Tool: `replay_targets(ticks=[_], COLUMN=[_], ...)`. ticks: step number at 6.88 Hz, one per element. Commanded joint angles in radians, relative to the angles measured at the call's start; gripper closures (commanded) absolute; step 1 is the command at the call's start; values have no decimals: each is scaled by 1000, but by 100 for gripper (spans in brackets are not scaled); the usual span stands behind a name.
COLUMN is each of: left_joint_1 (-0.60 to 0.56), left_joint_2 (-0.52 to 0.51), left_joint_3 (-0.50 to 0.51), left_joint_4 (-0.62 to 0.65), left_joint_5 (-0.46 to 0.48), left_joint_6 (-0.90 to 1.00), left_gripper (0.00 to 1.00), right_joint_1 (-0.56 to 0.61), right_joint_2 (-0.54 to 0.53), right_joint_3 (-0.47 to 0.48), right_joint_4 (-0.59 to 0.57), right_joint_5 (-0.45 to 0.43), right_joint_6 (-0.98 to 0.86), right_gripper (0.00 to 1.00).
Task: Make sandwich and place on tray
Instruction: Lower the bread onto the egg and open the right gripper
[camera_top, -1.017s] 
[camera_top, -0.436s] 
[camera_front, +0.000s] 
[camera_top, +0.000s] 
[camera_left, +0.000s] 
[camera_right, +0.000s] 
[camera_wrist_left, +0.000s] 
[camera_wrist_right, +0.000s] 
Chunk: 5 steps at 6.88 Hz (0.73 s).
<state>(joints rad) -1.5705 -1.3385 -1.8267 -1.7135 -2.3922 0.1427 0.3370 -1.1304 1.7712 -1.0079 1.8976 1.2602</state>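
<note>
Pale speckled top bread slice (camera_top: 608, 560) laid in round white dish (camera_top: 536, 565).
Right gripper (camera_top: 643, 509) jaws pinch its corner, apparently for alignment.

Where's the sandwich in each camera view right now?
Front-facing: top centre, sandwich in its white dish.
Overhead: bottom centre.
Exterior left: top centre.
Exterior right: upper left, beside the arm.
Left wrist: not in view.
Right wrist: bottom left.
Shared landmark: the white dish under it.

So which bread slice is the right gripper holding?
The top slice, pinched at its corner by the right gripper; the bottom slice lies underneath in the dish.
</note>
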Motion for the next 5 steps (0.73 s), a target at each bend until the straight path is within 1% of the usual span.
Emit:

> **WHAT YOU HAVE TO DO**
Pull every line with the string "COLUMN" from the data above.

> **RESULT BELOW**
Tool: `replay_targets(ticks=[_], COLUMN=[_], ...)`. ticks: step number at 6.88 Hz, one per element. Commanded joint angles in radians, relative to the angles measured at the call's start; gripper closures (commanded) absolute; step 1 is the command at the call's start; values have no decimals: each is scaled by 1000, but by 100 for gripper (spans in brackets are not scaled); the usual span stands behind a name.
COLUMN is each of: left_joint_1 (-0.60 to 0.56), left_joint_2 (-0.52 to 0.51), left_joint_3 (-0.50 to 0.51), left_joint_4 (-0.62 to 0.65), left_joint_5 (-0.46 to 0.48), left_joint_6 (-0.90 to 1.00), left_gripper (0.00 to 1.00), right_joint_1 (-0.56 to 0.61), right_joint_2 (-0.54 to 0.53), right_joint_3 (-0.47 to 0.48), right_joint_4 (-0.59 to 0.57), right_joint_5 (-0.45 to 0.43), right_joint_6 (-0.98 to 0.86), right_gripper (0.00 to 1.00).

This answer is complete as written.